The movie addresses the complexities inherent in this question by telling us the story of a man who clearly wants to change his life but, for complicated reasons, may not be able to change his circumstances. Manitas, the brutal boss of a ruthless Mexican drug cartel, is in trouble. Rival cartels are muscling in on his territory. His life is in danger. He is depressed and having thoughts of suicide. He tells his doctor, “I can’t take it anymore... I’ve thought about killing myself, about ending up as a few lines in a newspaper. But then I thought it wasn’t fair, I couldn’t die without living... I was entitled to another life, a life of my own.”

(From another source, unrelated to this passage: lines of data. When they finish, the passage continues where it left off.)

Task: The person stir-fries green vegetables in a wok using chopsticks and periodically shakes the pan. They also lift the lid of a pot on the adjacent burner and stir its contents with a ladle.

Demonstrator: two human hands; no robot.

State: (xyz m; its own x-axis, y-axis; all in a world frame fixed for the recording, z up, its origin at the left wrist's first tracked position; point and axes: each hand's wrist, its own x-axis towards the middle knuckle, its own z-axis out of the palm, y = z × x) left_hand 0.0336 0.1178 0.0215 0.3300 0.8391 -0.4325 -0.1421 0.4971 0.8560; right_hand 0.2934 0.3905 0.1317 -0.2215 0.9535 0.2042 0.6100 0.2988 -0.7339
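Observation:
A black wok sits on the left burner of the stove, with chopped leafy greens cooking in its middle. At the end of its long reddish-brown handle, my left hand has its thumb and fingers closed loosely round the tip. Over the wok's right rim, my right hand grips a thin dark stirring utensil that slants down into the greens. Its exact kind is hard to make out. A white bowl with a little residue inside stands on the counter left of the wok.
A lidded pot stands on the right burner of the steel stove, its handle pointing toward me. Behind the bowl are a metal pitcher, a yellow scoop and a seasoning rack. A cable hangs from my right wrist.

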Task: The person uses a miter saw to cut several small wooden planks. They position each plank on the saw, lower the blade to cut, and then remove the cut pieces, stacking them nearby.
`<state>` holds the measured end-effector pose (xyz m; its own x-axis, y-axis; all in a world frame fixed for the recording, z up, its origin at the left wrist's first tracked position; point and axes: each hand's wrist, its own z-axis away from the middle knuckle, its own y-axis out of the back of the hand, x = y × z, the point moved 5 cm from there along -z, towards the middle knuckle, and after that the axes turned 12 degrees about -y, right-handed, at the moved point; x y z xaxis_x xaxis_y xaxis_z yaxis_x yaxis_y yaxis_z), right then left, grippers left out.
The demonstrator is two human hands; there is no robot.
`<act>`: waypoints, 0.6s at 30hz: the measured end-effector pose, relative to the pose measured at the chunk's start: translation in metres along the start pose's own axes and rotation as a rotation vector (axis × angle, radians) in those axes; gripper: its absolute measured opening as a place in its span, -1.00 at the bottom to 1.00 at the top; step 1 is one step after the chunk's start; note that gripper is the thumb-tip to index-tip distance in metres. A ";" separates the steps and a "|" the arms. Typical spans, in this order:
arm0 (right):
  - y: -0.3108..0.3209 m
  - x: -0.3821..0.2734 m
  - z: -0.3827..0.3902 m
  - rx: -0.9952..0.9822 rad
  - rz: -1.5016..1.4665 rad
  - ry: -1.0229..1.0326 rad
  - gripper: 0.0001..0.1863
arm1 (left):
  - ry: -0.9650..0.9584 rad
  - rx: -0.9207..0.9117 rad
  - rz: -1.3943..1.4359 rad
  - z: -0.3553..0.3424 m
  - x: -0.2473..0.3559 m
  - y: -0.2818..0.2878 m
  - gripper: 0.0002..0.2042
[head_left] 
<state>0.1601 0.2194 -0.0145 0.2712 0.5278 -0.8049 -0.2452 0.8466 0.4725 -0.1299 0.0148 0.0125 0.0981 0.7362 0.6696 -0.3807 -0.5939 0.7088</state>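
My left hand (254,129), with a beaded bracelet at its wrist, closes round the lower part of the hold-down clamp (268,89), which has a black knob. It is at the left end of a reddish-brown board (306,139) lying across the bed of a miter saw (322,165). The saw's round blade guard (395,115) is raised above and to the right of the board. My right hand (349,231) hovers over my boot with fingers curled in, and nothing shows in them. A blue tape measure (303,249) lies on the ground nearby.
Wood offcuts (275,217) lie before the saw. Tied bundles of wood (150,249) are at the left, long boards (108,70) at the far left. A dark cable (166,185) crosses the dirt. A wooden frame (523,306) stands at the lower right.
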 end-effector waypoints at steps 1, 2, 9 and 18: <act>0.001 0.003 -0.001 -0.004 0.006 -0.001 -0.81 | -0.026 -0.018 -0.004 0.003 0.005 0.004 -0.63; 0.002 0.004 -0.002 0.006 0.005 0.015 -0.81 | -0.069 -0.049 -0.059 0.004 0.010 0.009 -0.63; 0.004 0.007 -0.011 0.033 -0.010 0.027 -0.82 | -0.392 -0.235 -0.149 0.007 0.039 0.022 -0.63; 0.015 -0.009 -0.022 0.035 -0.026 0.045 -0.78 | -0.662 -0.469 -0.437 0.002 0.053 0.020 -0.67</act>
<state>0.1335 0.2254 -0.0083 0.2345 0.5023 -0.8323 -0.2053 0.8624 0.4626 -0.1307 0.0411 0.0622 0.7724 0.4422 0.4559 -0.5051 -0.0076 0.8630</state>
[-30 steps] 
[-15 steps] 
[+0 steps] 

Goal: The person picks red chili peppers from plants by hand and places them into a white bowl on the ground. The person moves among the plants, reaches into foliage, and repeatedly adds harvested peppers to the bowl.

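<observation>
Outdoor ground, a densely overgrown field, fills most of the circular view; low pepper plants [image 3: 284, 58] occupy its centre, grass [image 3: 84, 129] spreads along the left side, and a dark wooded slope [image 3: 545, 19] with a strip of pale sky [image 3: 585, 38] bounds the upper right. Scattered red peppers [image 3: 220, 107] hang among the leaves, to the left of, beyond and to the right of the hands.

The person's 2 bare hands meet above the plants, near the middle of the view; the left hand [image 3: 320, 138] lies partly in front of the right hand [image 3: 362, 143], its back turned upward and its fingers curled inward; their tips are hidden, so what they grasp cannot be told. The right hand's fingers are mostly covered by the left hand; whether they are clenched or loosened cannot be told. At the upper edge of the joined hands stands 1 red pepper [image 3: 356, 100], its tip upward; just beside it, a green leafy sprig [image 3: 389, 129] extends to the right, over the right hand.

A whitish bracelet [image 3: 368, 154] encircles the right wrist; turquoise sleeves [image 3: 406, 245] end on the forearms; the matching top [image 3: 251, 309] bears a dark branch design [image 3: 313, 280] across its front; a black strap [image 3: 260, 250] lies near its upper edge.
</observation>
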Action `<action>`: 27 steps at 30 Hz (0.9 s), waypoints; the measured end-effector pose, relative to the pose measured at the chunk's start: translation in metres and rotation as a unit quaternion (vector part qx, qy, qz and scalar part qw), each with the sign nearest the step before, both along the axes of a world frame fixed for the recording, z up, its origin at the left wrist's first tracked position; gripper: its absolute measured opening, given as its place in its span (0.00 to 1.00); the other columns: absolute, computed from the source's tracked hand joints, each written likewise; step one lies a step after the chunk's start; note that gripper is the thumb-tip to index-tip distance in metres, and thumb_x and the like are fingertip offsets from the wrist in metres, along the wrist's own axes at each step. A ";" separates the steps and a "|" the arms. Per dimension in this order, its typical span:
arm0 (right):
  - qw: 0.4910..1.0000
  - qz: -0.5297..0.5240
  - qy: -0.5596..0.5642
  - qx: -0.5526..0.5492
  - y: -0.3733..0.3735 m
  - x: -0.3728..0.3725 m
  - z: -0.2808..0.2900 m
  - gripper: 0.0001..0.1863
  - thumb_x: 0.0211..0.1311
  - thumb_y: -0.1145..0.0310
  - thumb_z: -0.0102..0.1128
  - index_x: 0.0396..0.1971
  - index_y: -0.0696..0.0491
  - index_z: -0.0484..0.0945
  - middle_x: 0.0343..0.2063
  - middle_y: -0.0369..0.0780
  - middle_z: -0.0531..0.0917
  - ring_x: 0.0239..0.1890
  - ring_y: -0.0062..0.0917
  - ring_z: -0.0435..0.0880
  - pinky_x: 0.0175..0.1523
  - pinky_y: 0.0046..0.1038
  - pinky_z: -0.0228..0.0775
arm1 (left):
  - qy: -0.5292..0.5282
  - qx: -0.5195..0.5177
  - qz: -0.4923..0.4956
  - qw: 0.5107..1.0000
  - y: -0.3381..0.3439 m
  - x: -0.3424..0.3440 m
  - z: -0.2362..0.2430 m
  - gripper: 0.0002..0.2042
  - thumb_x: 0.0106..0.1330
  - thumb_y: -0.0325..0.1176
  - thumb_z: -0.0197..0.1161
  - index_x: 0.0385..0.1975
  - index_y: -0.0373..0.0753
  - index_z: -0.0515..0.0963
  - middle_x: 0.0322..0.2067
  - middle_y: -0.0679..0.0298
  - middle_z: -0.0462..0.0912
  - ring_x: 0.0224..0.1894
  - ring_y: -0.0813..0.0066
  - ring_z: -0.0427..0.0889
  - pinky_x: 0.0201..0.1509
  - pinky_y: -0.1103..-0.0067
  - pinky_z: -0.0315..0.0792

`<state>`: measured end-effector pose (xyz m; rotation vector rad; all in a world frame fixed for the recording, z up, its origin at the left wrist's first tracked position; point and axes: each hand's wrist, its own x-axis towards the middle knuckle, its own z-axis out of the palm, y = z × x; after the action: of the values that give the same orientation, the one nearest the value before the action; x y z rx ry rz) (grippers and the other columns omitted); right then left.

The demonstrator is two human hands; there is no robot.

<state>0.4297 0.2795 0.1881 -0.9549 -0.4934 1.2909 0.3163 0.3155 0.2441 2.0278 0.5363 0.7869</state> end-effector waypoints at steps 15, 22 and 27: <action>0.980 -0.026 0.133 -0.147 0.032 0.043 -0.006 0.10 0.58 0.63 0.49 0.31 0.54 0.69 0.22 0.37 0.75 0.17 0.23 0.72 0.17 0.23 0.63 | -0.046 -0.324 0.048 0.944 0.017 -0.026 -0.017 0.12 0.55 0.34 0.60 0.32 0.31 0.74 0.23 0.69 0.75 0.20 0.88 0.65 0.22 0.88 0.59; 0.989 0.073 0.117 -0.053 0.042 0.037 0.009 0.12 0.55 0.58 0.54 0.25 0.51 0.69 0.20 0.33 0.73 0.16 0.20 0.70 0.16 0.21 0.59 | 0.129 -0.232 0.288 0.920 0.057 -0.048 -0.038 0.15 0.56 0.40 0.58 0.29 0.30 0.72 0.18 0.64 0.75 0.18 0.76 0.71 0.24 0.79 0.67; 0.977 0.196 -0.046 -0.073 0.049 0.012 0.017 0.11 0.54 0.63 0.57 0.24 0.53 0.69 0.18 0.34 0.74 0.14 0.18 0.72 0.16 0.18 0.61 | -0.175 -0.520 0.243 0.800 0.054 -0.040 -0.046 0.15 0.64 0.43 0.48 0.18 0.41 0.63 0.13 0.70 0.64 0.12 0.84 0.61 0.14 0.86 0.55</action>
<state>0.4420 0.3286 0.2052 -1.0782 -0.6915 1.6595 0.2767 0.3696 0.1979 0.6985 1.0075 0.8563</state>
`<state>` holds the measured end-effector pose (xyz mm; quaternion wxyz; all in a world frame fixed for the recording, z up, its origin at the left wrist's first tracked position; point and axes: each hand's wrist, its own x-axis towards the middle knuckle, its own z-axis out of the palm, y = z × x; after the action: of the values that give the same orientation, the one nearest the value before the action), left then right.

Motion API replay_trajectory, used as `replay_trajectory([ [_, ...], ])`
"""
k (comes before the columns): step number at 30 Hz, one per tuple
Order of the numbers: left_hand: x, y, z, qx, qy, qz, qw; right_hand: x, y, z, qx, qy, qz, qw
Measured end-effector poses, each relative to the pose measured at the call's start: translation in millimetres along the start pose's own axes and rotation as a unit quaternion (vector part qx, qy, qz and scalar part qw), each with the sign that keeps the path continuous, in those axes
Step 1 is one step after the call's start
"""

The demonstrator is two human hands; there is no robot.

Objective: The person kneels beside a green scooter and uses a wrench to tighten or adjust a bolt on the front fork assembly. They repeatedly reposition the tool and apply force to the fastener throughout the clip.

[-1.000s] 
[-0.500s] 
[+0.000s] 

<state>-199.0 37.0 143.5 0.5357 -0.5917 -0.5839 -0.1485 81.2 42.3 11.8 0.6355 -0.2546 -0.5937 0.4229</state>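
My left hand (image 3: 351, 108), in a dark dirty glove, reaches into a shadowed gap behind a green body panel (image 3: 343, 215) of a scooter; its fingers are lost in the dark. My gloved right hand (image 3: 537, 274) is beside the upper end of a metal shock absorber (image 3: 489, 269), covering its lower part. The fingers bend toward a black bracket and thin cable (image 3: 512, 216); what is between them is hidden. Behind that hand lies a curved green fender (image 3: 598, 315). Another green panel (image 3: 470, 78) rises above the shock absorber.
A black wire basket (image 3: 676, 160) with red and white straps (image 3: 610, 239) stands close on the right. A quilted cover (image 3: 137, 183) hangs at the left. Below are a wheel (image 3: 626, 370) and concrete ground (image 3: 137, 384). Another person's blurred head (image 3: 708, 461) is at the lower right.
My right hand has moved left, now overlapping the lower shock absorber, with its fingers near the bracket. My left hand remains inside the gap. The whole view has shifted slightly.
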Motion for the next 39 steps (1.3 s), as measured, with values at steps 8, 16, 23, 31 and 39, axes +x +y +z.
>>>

Patients’ motivations are complex. They don’t want to be the person they are in the world they are in. They world will not change. For Manitas, as for most people, the barriers to change are embedded in the particulars of his life and the choices that he has made. Gender transition may be the only way to escape the life in which they are trapped and to stop being the person they have been.
How will Manitas find that other life? He wants the drug-lord to disappear. He will fake his own death while he is secreted off to Tel Aviv to become a woman. To implement his plan, he kidnaps a clever and corrupt lawyer, Rita, and offers her millions to arrange his disappearance, his surgery, and his new identity. He asks her to set it up in a way that will protect his wife and children and allow him to keep control over his money. When he tells her this, she asks the key line in the movie, “Do you want a new life or a new gender?” His reply illustrates the ambiguity: “Is there a difference?”
The ambiguities are further explored as the movie shows us two different types of surgeons, each representing a different approach to gender transition therapies. The first, in Bangkok, is a glitzy clinic in which transition services are offered as luxury consumer goods. The shimmering white walls and silver metal are bathed in cold fluorescent light. The clinic’s offerings are described in an upbeat song and dance number, the chorus of which happily describes “vaginoplasty,” “mammaplasty,” and “laryngoplasty.” There is a flow of bandaged patients sending selfies of their new faces and bodies. Here, gender medicine has nothing to do with the idea that gender dysphoria is a potentially fatal disease. One can buy and wear a new body like one could buy a new suit. Rita rejects this approach. Manitas needs something more personal.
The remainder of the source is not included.